Enfin nos classes mènent aux meilleures écoles de management ! La corrélation entre la valeur de l’école et le pourcentage d’élèves issus de prépas est visible dans tous les classements, en France mais aussi dans The Financial Times. Or, il y a de la place en prépas pour tous ceux qui veulent en jouer le jeu et s’investir dans le travail. Pour aller en prépa il faut y prendre plaisir.
O. R : Et être plutôt issu d’un milieu favorisé ! Surtout en prépas économiques et commerciales.
P. H: Au total les prépas reçoivent 35% de boursiers et ce chiffre monte à 60% en prépas économiques et commerciales option technologique. Mais il faut aussi être bien conscients qu’il y a deux fois plus de jeunes issus des catégories socio-professionnelles et des professions intellectuelles supérieures en bac S qu’en ES ou en L et quatre fois plus que dans les filières technologiques. Statistiquement on retrouve forcément plus d’élèves des milieux favorisés en CPGE. Mais c’est aussi un problème de coût des écoles avec un système de bourses qui reste insuffisant.
O. R : Depuis cinq ou six ans on constate un nouveau phénomène dans vos classes : de plus en plus d’étudiants préfèrent redoubler leur deuxième année (« cuber ») plutôt qu’entrer dans une école de management dont le niveau est inférieur à leur ambition. Certaines classes prépas – privées et chères – se sont même spécialisées dans ces « classes à cubes ». Qu’en pensez-vous ?
P. H: Contrairement à ce qui se passe dans les prépas scientifiques, où il y a plus de classes de 2ème année que de 1ère ce qui favorise ainsi un redoublement qui atteint les 26%, dans les prépas économiques et commerciales à chaque classe de 1ère année correspond une classe de seconde année. Les redoublements ne dépassent donc pas aujourd’hui les 9% et ceux qui le font sont relativement isolés au milieu des autres élèves. De « petits malins » se sont donc spécialisés dans les « cubes » et ont créé des classes qui leur sont réservés. On constate aujourd’hui que 25% des admis à HEC ou l’Essec ont redoublé leur deuxième année. Cela en valait-il la peine pour tous ceux qui ont préféré renoncer, un an avant, à passer les oraux de bonnes écoles ?
O. R : N’y a-t-il pas un risque que ce pourcentage de cubes rejoigne celui des prépas scientifique ? Ne faudrait-il pas l’empêcher ?
P. H: Juridiquement cela me semble difficile. Par contre les concours pourraient évoluer pour ne pas favoriser les redoublants.
O. R : Universités et lycées sont censés signer des conventions de partenariat selon la dernière loi sur l’enseignement supérieur. Où en est-on aujourd’hui ?

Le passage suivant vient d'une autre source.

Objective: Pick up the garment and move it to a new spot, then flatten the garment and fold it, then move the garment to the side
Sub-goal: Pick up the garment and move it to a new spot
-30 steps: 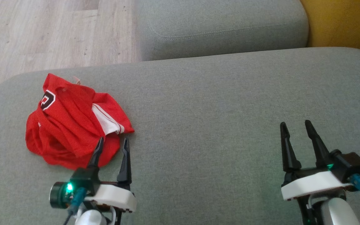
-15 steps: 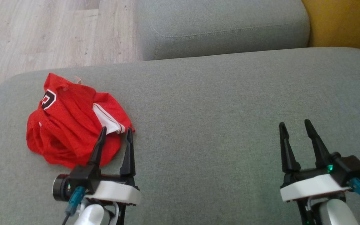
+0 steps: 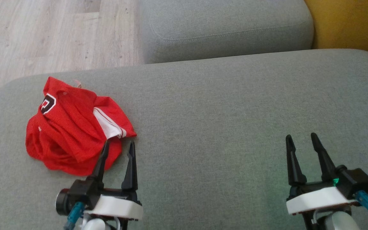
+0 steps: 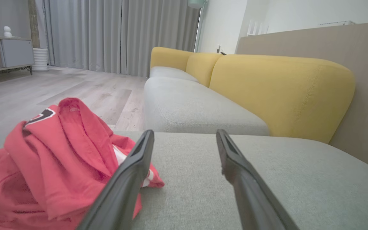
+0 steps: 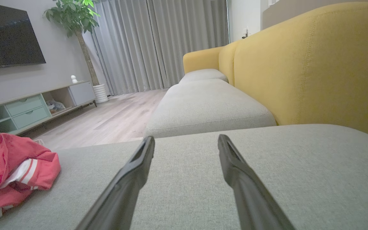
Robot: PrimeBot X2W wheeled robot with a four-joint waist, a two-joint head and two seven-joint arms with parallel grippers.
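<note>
1. A crumpled red garment (image 3: 72, 127) is seen lying in a heap at the left end of a grey cushion (image 3: 222, 121), close to its far left corner.
2. A white stripe (image 3: 109, 124) and a black-and-white emblem (image 3: 48, 103) are shown on the garment.
3. The left gripper (image 3: 119, 143) is held with its jaws spread wide and nothing between them, at the garment's near right edge.
4. Its left finger (image 3: 101, 163) is seen in front of the red cloth, while the other is over bare cushion. Whether the cloth is touched cannot be told.
5. The right gripper (image 3: 301, 136) is likewise spread wide and empty. It is placed over bare cushion at the right, well apart from the garment.
6. A second cushion (image 3: 225, 28) is seen beyond the first, with a yellow backrest (image 3: 350, 22) to the right and a pale wooden floor (image 3: 43, 32) to the left.
7. In the right wrist view, grey curtains (image 5: 158, 44), a dark television (image 5: 8, 32), a plant (image 5: 72, 12) and a low cabinet (image 5: 27, 105) are shown across the room.
</note>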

P. H: C’est très variable selon les académies et selon la façon dont les recteurs prennent le dossier, certains allant jusqu’à indiquer aux lycées comment contractualiser. L’important c’est qu’il n’y ait pas de mauvaises et de bonnes conventions sachant que, dans notre filière, très peu d’élèves vont à l’université.

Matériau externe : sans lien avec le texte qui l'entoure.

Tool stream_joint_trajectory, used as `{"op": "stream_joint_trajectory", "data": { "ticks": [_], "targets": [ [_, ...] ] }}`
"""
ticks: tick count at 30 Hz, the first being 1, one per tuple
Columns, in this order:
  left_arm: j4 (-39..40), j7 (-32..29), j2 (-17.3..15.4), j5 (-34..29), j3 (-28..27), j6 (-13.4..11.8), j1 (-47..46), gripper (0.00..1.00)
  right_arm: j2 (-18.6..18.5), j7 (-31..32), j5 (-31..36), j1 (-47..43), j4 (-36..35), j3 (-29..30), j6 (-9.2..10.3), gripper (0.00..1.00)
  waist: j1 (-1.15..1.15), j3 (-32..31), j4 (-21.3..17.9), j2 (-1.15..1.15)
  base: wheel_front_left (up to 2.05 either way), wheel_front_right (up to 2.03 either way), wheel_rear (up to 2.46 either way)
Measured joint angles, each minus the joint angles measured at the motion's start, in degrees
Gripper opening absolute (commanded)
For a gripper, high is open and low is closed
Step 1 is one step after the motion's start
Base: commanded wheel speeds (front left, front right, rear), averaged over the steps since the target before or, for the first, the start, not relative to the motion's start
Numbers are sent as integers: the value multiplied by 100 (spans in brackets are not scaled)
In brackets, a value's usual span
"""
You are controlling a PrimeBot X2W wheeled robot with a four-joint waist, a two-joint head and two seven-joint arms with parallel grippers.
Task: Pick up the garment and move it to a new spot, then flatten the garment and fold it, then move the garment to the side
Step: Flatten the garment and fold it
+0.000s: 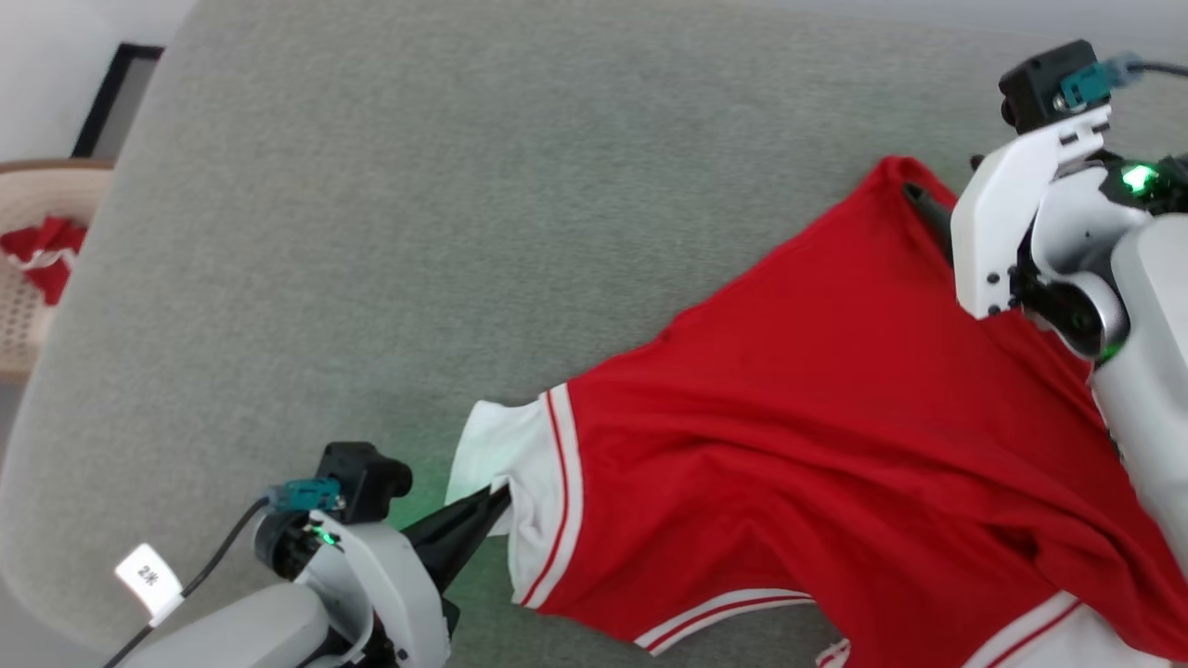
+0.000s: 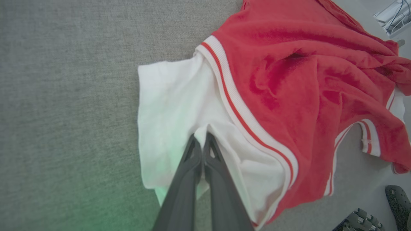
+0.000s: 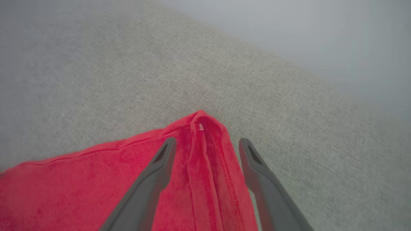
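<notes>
Pinching a white sleeve [image 2: 167,96] of the shirt [image 1: 817,417] in the closed left gripper [image 2: 200,136]. Straddling a red corner [image 3: 200,122] with the wide-open right gripper [image 3: 208,141], holding nothing. Spread over a grey cushion [image 1: 418,232].

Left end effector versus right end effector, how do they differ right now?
The left end effector is shut, pinching the white sleeve of the garment; the right end effector is open, its fingers straddling a red corner ungripped. In head view, left sits low, right high. Both have dark fingers at the same garment.
</notes>
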State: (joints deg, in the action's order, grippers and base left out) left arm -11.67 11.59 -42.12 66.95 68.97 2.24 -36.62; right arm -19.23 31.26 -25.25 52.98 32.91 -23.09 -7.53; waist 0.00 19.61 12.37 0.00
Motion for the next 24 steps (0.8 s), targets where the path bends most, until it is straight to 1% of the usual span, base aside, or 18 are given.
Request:
{"op": "stream_joint_trajectory", "data": {
  "ticks": [5, 7, 11, 12, 13, 15, 16, 20, 24],
  "targets": [
    [-143, 2, 133, -1, 8, 113, -77, 0, 52, 194, -88, 658, 1188, -450, -1, 100, 0, 85, 225, 0, 0, 0, 0],
    [-196, 4, 183, -1, 12, 144, -87, 0, 62, 335, -109, 819, 1551, -581, 0, 100, 0, 118, 303, 0, 0, 0, 0],
    [-305, 14, 256, -1, 18, 226, -99, 0, 140, 808, -255, 1150, 2182, -723, -1, 100, 0, 171, 427, 0, 0, 0, 0],
    [-334, 30, 266, 0, 19, 235, -99, 0, 158, 933, -311, 1224, 2297, -730, 0, 88, 0, 180, 447, 0, 0, 0, 0],
    [-359, 30, 281, 0, 21, 240, -103, 0, 168, 1065, -344, 1280, 2386, -757, 0, 0, 0, 186, 462, 0, 0, 0, 0],
    [-406, 51, 296, 2, 19, 277, -108, 0, 178, 1270, -380, 1383, 2492, -851, 0, 0, 0, 187, 467, 0, 0, 0, 0],
    [-431, 54, 301, 5, 18, 281, -111, 0, 178, 1268, -437, 1402, 2543, -850, -1, 0, 0, 185, 461, 0, 0, 0, 0],
    [-509, 1, 290, 14, 29, 316, -163, 0, 200, 1200, -602, 1461, 2717, -798, -1, 0, 0, 151, 400, 0, 0, 0, 0],
    [-470, -200, 146, 29, 13, 335, -344, 0, 216, 1013, -702, 1470, 2751, -795, -2, 0, 0, 77, 296, 0, 0, 0, 0]
  ]
}}
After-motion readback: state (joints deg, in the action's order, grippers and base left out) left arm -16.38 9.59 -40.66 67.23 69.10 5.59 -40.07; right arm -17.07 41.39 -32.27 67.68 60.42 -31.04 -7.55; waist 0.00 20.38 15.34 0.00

O. R : La sociologie du prof de prépa a beaucoup évolué ces dernières années avec les départs à la retraite. Un prof de prépa se doit d’être aussi un chercheur aujourd’hui ?

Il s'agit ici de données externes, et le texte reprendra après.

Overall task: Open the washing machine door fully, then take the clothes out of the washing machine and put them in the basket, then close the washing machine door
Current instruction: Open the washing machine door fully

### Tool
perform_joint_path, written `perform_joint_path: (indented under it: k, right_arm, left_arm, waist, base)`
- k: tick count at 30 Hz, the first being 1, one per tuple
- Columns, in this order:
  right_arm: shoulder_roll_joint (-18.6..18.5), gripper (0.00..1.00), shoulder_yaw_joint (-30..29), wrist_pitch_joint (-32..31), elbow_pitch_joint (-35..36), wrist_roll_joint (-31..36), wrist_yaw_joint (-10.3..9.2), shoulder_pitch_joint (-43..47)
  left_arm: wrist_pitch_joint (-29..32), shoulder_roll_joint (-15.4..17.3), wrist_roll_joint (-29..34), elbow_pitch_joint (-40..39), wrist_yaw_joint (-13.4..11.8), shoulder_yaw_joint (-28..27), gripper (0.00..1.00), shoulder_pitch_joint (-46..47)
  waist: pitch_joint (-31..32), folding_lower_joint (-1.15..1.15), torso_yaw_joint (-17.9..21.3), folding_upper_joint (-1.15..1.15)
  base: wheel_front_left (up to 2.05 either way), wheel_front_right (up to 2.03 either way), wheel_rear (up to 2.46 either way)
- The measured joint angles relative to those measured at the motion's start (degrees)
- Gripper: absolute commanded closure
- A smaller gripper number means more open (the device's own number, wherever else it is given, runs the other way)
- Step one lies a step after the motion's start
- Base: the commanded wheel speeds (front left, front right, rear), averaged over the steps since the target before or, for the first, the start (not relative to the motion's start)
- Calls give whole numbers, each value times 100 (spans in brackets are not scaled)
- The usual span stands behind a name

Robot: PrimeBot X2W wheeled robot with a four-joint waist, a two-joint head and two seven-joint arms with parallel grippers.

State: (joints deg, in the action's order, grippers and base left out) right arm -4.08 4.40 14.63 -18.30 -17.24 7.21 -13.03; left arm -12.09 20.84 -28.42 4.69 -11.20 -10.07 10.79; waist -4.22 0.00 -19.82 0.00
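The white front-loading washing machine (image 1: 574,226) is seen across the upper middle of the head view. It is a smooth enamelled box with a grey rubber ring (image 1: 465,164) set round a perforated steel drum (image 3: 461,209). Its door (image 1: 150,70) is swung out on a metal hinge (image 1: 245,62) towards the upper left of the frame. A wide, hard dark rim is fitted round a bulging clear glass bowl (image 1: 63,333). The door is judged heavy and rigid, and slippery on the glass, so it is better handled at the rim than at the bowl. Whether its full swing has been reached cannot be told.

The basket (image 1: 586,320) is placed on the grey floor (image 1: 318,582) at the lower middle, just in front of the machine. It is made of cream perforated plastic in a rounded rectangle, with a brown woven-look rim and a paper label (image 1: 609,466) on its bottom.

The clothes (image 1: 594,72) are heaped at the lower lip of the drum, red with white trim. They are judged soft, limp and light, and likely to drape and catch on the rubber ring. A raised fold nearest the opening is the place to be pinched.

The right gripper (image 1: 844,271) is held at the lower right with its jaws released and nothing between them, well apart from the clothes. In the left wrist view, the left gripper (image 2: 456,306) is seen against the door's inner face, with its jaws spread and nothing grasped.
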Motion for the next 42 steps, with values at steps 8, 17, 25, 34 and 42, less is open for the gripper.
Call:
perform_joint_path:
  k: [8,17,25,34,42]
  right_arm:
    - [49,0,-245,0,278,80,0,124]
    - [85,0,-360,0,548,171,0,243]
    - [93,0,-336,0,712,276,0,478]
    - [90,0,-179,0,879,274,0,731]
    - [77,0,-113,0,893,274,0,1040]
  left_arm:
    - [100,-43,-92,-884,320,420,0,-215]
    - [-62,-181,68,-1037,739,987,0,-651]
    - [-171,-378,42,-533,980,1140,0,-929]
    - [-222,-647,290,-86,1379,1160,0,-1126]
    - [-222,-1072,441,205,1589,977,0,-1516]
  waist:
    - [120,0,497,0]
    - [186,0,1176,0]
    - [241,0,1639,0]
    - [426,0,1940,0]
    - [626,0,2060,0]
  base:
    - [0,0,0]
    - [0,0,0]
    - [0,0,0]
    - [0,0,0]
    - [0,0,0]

P. H: Effectivement les départs à la retraite des dernières années ont été compensés par l’arrivée de jeunes professeurs titulaires de doctorat, notamment dans les disciplines scientifiques. Leurs qualités de chercheur n’ont plus rien à envier à celles de leurs confrères de l’enseignement supérieur. Pour autant ils restent avant tout dédiés à 100% à la réussite de leurs élèves et ne publient dans des revues scientifiques que de temps en temps. L’objectif d’un prof de prépa c’est de prendre des élèves tels qu’ils sont et de faire réussir des publics forcément différents selon les lycées.